As well, I must admit that there are probably more eloquent arguments to be made for theology than any Sinead O’Connor, an artist in music, is likely to make, but it is her attempt to grapple with the subject that concerns me now. “I wanna make something beautiful for you and from you to show you, to show you, I adore you” is the first line on Sinead O’Connor’s double album Theology, in the song “Something Beautiful.” It is a song for her deity, of whom she says, “I couldn’t thank you in ten thousand years if I cried ten thousand rivers of tears. Ah, but you know the soul and you know what makes it gold, you who give life through blood.” Sinead O’Connor’s voice has a noticeable Irish lilt in the acoustic version of the song “Something Beautiful,” but the whole song seems to “pop” in the electric or London version.
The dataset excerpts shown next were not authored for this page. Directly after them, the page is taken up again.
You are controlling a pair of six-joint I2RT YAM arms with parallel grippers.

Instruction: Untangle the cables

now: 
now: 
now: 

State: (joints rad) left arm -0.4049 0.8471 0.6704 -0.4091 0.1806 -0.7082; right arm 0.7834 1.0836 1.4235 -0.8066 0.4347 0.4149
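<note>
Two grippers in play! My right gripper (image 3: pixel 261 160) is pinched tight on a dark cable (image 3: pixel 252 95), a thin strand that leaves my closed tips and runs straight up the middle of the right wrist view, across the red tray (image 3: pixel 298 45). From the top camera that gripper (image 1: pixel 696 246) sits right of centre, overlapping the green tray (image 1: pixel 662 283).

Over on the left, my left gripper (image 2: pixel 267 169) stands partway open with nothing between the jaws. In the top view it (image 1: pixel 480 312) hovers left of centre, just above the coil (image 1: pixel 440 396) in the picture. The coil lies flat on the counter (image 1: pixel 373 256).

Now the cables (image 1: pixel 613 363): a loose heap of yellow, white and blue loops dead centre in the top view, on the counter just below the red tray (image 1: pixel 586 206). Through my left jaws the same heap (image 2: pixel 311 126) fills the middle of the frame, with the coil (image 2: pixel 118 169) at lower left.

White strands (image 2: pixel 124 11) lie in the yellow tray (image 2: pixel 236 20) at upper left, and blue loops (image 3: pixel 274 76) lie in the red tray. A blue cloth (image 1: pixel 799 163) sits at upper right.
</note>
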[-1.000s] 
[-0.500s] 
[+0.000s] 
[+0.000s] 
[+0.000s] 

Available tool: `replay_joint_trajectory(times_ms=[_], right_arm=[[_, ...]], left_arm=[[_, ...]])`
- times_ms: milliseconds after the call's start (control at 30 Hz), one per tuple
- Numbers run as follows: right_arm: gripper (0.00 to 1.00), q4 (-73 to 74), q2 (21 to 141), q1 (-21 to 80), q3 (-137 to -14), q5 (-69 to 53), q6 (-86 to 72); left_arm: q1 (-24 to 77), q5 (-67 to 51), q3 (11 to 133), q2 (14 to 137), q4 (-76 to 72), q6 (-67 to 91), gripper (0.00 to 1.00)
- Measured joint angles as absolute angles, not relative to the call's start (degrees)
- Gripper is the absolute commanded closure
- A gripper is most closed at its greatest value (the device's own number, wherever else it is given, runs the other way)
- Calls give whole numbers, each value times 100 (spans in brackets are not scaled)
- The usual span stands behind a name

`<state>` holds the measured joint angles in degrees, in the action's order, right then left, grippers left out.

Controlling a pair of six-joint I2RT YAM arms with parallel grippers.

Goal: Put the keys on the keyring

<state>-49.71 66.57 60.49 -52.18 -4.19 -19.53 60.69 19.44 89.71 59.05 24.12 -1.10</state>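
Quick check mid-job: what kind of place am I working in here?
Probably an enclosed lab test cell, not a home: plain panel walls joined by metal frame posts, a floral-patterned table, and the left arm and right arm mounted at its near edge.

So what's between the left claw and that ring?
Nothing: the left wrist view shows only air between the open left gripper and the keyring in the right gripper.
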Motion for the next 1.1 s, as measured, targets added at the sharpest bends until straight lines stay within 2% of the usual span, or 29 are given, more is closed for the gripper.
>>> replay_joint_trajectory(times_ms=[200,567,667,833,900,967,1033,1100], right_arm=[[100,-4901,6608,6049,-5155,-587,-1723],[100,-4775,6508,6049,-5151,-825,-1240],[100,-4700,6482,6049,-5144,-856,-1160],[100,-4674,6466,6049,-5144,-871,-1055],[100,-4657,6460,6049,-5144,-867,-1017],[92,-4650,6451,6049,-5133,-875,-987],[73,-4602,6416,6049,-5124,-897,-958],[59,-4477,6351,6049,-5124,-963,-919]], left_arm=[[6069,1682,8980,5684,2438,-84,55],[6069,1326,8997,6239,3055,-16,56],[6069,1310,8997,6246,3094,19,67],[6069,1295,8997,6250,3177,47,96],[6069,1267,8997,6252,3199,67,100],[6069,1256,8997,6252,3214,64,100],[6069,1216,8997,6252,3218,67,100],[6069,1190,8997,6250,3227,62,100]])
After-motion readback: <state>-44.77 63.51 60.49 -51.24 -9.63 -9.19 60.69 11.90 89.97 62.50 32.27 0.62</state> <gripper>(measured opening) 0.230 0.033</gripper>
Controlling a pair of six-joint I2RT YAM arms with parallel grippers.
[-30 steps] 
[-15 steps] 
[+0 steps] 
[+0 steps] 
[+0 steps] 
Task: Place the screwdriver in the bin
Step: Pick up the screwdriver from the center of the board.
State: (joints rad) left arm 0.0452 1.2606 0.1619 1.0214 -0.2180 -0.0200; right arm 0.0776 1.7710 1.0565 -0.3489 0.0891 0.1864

Sinead O’Connor follows that with a profoundly tender interpretation of Curtis Mayfield’s “We People Who Are Darker Than Blue.” (Sinead O’Connor is a singer who can make you feel as if you are hearing her deepest feeling, her deepest thought—even when it is a song she has not written, such as this, or Prince’s “Nothing Compares to You.”) The Theology London sessions offer a different vocal interpretation of “We People…,” less tender, more direct, more forceful, than the Dublin sessions.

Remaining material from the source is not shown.